Ce que vous devez anticiper en 2026
Au-delà de la lecture technique, cette réforme a des implications stratégiques directes sur l’allocation patrimoniale de vos clients.
- ✓ Valoriser davantage l’assurance-vie face aux comptes-titres ordinaires. L’écart de PS est désormais de 1,4 point au bénéfice de l’AV pour tous les revenus similaires. Sur un encours de 200 000 € avec 4 % de rendement, l’économie annuelle atteint 112 € de PS par an.

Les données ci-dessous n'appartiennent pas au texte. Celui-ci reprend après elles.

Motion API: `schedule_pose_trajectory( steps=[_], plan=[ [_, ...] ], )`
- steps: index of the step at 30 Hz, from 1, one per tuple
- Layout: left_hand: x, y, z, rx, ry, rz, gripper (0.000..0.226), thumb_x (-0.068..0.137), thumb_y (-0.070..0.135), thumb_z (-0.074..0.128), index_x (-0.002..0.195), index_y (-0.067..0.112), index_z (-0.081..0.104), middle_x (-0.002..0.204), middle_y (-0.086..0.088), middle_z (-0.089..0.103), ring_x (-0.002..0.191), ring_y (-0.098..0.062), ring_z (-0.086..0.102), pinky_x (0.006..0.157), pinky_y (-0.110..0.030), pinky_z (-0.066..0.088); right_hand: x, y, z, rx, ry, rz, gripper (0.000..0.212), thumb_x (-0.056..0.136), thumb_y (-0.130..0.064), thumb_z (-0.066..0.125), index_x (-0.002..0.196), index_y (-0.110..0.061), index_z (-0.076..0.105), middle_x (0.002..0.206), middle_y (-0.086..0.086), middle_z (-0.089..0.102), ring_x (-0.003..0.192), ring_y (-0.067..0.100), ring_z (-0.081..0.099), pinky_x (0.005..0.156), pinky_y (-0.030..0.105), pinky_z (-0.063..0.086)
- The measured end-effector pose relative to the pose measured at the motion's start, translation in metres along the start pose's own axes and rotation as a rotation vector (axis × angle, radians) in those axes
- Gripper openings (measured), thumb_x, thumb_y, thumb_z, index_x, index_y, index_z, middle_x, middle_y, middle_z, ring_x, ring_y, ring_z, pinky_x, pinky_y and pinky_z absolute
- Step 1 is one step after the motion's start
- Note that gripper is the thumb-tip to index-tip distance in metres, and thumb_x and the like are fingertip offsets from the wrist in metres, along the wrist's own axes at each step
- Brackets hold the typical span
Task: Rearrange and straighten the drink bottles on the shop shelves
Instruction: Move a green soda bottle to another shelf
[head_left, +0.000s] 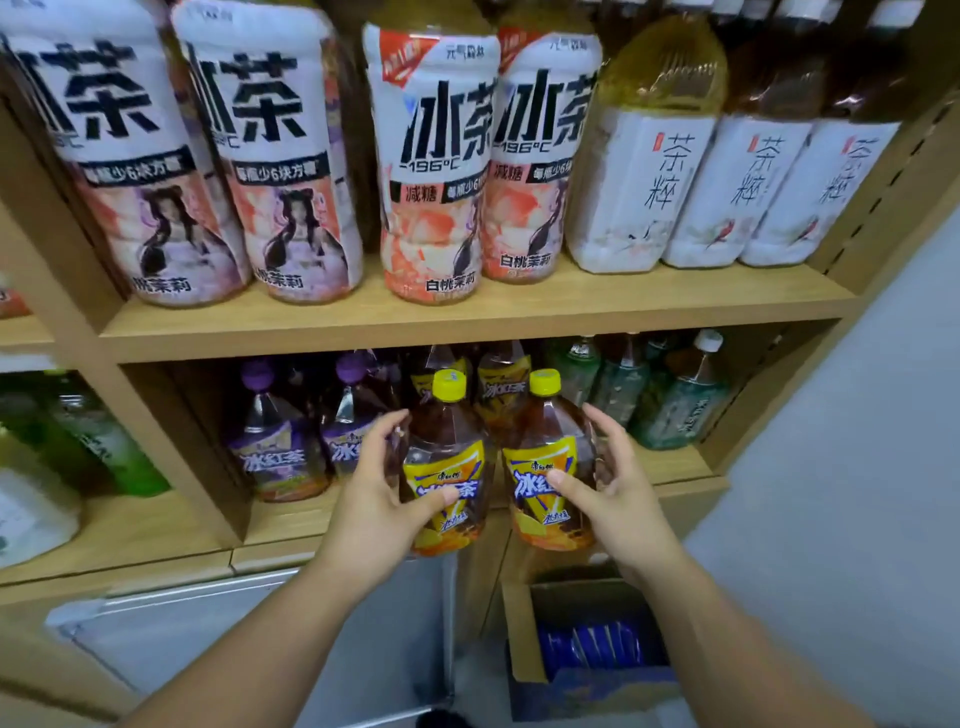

- ✓ Réviser les arbitrages PEA vs AV. Le PEA reste attractif fiscalement après 5 ans (exonération d’IR), mais la hausse des PS à 18,6 % réduit légèrement son avantage net. L’assurance-vie multisupport gagne en pertinence pour les profils patrimoniaux cherchant à combiner croissance et transmission.
- ! Attention aux cessions de valeurs mobilières 2025. Si vos clients ont réalisé des plus-values sur CTO en 2025, anticiper la régularisation 2026 : les acomptes de PS ont été prélevés à 17,2 %, un complément à 18,6 % sera réclamé en septembre/décembre 2026.
- ! LMNP : reclasser ou arbitrer ? La hausse des PS à 18,6 % combinée aux évolutions fiscales du régime LMNP (suppression de l’amortissement à la revente depuis 2025) interroge sur la pertinence du statut pour certains profils. Une comparaison LMNP vs SCI IS mérite d’être actualisée.
- ✓ Sortie en capital PER vs rente. Les rentes de PER issues de versements volontaires déduits supportent désormais 18,6 % de PS. La sortie en capital peut, selon le profil fiscal du client, s’avérer plus efficiente. Un arbitrage cas par cas s’impose à l’approche de la retraite.
- ✓ Contrats luxembourgeois. Soumis au même régime fiscal que l’assurance-vie française (convention Luxembourg-France), les contrats luxembourgeois maintiennent également 17,2 % de PS. L’avantage de sécurité et de sur-mesure s’accompagne d’une fiscalité identique.
⚓ La position de Sextant Patrimoine
Cette réforme confirme ce que nous défendons depuis longtemps : l’assurance-vie reste le pilier central d’une stratégie patrimoniale bien construite. Son cadre fiscal — exonération d’IR après 8 ans via l’abattement, fiscalité successorale spécifique, et désormais résistance aux hausses de PS — la distingue clairement des placements financiers détenus en direct.
Elle n’est cependant pas la réponse à tout. La combinaison assurance-vie + PER assurantiel + immobilier bien structuré (SCI IS, démembrement) reste l’architecture la plus solide pour naviguer dans un environnement fiscal qui continuera d’évoluer.
Le message est clair pour 2026 : concentrer les revenus du capital dans des enveloppes fiscalement protégées et arbitrer les détentions en direct non optimisées. Chaque dossier est différent — c’est pourquoi un bilan patrimonial actualisé s’impose.